Personally, I think it's Isshin's way of insuring that we aren't engaging in anything X-rated while Karin is right across the hall.
"It's pretty obvious by now what you two got going on," was all Isshin had said one morning while sipping on his coffee, Ichigo and I in the middle of finishing a quick breakfast, "Just behave yourselves while under my roof and we won't have any problems."
After that, I hadn't been able to get the image of Ichigo and I having sex on Kurosaki's roof for days.
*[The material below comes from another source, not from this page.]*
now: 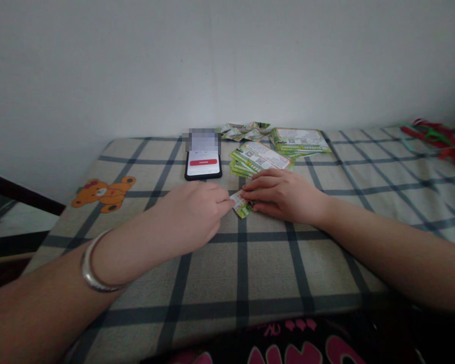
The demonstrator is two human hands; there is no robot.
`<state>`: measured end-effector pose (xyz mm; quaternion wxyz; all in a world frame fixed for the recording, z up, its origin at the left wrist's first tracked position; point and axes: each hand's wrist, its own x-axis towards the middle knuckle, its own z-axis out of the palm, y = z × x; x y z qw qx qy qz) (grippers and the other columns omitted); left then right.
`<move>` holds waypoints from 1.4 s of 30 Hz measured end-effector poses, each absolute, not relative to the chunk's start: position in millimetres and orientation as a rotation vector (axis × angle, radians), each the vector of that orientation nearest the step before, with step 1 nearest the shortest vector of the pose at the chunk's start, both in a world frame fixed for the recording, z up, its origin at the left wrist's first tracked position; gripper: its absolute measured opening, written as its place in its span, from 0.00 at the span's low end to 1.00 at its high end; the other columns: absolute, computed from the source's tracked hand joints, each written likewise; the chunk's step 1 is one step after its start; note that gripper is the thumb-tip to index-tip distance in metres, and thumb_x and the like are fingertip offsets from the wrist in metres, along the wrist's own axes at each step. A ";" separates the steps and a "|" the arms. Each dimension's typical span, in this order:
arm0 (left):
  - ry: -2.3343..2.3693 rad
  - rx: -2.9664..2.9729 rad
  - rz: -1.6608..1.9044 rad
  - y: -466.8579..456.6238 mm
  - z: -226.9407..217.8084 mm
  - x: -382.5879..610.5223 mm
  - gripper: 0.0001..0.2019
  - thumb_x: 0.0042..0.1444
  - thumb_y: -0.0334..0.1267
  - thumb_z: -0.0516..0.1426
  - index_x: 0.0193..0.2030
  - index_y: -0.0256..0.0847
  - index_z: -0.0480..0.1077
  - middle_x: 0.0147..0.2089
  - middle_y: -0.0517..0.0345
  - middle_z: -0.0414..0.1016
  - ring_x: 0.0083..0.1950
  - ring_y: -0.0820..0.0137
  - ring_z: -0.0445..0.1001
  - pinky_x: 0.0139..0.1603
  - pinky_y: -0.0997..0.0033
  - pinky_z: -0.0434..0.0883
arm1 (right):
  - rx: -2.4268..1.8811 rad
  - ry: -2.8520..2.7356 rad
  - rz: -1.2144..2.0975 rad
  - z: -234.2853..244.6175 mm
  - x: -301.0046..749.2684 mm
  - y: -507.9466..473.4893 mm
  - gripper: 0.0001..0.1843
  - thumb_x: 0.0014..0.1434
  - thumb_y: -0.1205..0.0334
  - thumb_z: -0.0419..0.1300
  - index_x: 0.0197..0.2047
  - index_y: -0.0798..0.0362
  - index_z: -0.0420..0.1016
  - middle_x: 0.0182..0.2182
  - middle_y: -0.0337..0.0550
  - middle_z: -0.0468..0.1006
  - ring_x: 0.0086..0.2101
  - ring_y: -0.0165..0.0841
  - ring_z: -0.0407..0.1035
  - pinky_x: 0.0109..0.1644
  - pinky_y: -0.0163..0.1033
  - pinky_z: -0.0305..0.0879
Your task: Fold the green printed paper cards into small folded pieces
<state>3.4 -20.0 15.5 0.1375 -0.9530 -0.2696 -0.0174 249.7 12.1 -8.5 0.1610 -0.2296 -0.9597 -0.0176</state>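
A small green and white paper card (241,206) lies on the checked cloth between my two hands. My left hand (191,217) is curled, its fingertips pinching the card's left edge; a silver bangle (93,270) sits on that wrist. My right hand (284,195) lies over the card's right part with fingers held together and pressed down on it. Just beyond my hands lies a fanned pile of the same green cards (260,157). A neater stack (299,140) sits behind it.
A phone (203,162) with a lit screen lies face up behind my left hand. Crumpled green wrappers (246,130) rest by the wall. A teddy bear print (104,192) marks the cloth at left. Red and green ribbons (438,139) lie far right.
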 end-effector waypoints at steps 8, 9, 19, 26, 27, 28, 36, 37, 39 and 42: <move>-0.842 -2.716 -0.003 -23.2 14.7 8.6 0.18 0.59 0.30 0.50 0.54 0.38 0.71 0.43 0.50 0.76 0.43 0.59 0.74 0.42 0.57 0.72 | -0.633 -2.775 -0.101 -4.3 252.0 11.2 0.17 0.66 0.60 0.54 0.55 0.54 0.75 0.53 0.44 0.78 0.54 0.38 0.68 0.59 0.47 0.66; -0.842 -2.707 0.005 -23.8 14.5 9.0 0.19 0.59 0.30 0.50 0.56 0.39 0.70 0.43 0.50 0.76 0.43 0.59 0.74 0.42 0.58 0.72 | -0.614 -2.790 -0.119 -3.4 252.4 11.3 0.17 0.66 0.60 0.54 0.55 0.54 0.75 0.53 0.44 0.77 0.54 0.38 0.68 0.59 0.47 0.66; -0.878 -2.739 0.095 -25.9 19.2 3.8 0.23 0.59 0.31 0.51 0.62 0.48 0.65 0.45 0.52 0.74 0.42 0.62 0.73 0.41 0.61 0.70 | -0.500 -2.808 -0.256 1.2 253.6 5.7 0.13 0.66 0.64 0.53 0.45 0.56 0.79 0.46 0.45 0.80 0.48 0.37 0.73 0.53 0.44 0.70; -0.877 -2.697 0.103 -27.7 18.3 6.4 0.21 0.57 0.30 0.52 0.57 0.47 0.70 0.43 0.50 0.72 0.44 0.60 0.72 0.43 0.60 0.70 | -0.546 -2.845 -0.272 5.2 251.7 2.0 0.14 0.66 0.65 0.52 0.41 0.57 0.79 0.40 0.47 0.81 0.45 0.38 0.73 0.47 0.43 0.70; -0.879 -2.698 0.089 -27.5 17.7 6.6 0.21 0.57 0.30 0.53 0.56 0.47 0.70 0.43 0.50 0.72 0.44 0.60 0.71 0.44 0.59 0.70 | -0.559 -2.848 -0.279 5.5 251.3 0.8 0.14 0.66 0.64 0.52 0.41 0.57 0.79 0.40 0.47 0.81 0.44 0.37 0.73 0.45 0.42 0.70; -0.880 -2.703 0.075 -27.0 17.3 6.6 0.20 0.57 0.30 0.53 0.56 0.47 0.70 0.43 0.50 0.72 0.44 0.60 0.71 0.45 0.59 0.70 | -0.576 -2.849 -0.294 5.5 251.1 -0.7 0.13 0.66 0.64 0.52 0.42 0.56 0.79 0.39 0.47 0.81 0.42 0.37 0.73 0.43 0.42 0.69; -0.874 -2.744 0.034 -22.5 16.2 6.0 0.14 0.59 0.32 0.53 0.50 0.44 0.73 0.41 0.50 0.71 0.41 0.61 0.71 0.40 0.60 0.70 | -0.613 -2.870 -0.444 3.1 248.3 -10.1 0.11 0.66 0.64 0.53 0.44 0.54 0.76 0.39 0.44 0.79 0.37 0.34 0.71 0.36 0.39 0.64; -0.856 -2.744 0.037 -22.1 15.6 6.0 0.13 0.59 0.32 0.53 0.49 0.43 0.73 0.41 0.50 0.71 0.41 0.61 0.71 0.41 0.60 0.70 | -0.623 -2.881 -0.438 4.1 247.2 -10.6 0.11 0.66 0.64 0.53 0.42 0.54 0.77 0.37 0.44 0.79 0.36 0.34 0.71 0.35 0.39 0.64; -0.831 -2.738 0.035 -21.8 14.0 5.9 0.13 0.59 0.32 0.52 0.49 0.41 0.72 0.41 0.50 0.71 0.42 0.60 0.71 0.42 0.59 0.70 | -0.652 -2.899 -0.407 6.4 245.4 -10.9 0.10 0.65 0.65 0.54 0.37 0.54 0.77 0.34 0.43 0.79 0.34 0.33 0.70 0.34 0.38 0.64; -0.846 -2.726 0.013 -21.7 12.7 5.9 0.13 0.59 0.32 0.52 0.48 0.41 0.73 0.40 0.50 0.71 0.42 0.60 0.71 0.42 0.59 0.70 | -0.663 -2.887 -0.294 7.2 244.4 -10.1 0.11 0.65 0.65 0.53 0.37 0.54 0.77 0.37 0.44 0.80 0.40 0.35 0.73 0.40 0.39 0.68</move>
The images had been crystal clear.
I turned the bedroom light off before crawling into bed beside Ichigo, the sheets cool to the touch.
In only a few minutes, Ichigo has managed to wrap himself almost completely around me, his hand resting against my stomach, his chin on my shoulder.
My heart beat quickens.
I want him even closer.
I want to make it all really real.
I want him to be completely mine.
I've decided.
I want to make love with Ichigo.
Soon.
"Because you don't get lucky twice, and that's the truth."
A/N: Sorry to all you angst-lovers, but I needed a break, and I think the characters needed a break too.